Additional Notes and Examples In order to better describe the methods and apparatus disclosed herein, a list of non-limiting examples is provided below.

  Example 1 may include technical matters (such as a method, a means for performing an act, or a machine-readable medium that can cause the machine to perform an act) and solder onto the bond pad of the IC die. Forming a bump, forming a solder wetting protolution on a bonding pad of the IC package substrate, and bonding a solder bump of the IC die to the solder wetting proto of the IC package substrate including.

  In Example 2, the technical matter according to Example 1 optionally includes the step of forming a solder wetting protocol on the bond pad of the IC package substrate, on the bond pad of the IC packet substrate. Includes laser direct deposition of solder wetting protolution.
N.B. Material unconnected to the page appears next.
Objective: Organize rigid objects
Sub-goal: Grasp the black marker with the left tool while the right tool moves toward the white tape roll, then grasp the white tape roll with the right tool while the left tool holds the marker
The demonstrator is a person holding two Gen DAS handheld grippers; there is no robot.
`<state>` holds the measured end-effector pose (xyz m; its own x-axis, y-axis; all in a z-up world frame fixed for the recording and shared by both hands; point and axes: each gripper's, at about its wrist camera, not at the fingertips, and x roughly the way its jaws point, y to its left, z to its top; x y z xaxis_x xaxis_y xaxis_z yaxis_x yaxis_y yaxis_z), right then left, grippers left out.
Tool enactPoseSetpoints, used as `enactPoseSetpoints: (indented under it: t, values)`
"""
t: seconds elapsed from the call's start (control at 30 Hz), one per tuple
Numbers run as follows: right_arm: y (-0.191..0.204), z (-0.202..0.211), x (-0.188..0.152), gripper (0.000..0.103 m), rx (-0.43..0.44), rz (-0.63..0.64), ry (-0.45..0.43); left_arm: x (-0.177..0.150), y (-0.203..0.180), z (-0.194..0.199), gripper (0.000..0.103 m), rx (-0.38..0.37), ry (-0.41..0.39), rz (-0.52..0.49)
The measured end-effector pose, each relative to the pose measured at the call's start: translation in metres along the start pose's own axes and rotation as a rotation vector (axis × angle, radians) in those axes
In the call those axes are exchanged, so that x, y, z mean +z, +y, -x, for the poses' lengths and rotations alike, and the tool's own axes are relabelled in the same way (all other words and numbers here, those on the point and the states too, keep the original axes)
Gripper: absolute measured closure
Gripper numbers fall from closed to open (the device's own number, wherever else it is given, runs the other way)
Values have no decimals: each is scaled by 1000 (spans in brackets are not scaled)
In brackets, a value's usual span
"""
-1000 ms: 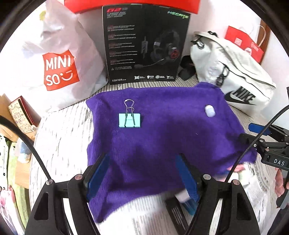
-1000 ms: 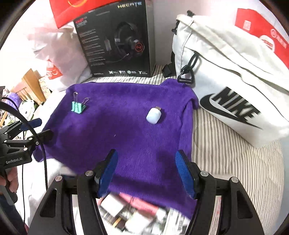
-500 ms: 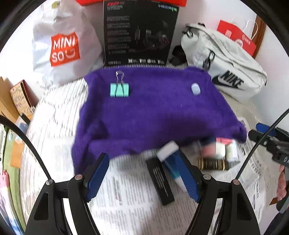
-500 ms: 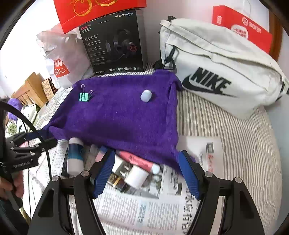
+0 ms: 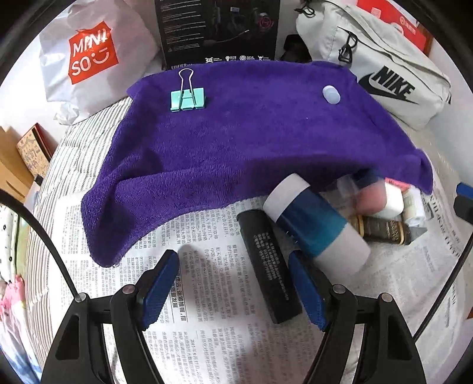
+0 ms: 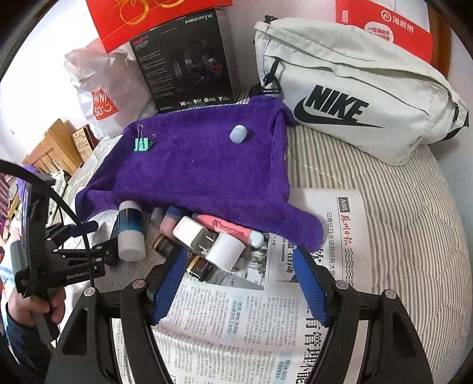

  In the third embodiment, the technical matters according to the second embodiment include, optionally, a step of disposing a film of a solder wetting material opposite the bonding pad of the IC package substrate, and the bonding pad of the IC package substrate Applying laser energy to the film of solder wetting material to transfer the solder wetting material.

  In Example 4, the technical matter according to Example 2 optionally includes placing a film having a solder wetting material on one side and a transparent material on the other side, opposite to the bond pads of the IC package substrate. And applying laser energy to the transparent side of the film.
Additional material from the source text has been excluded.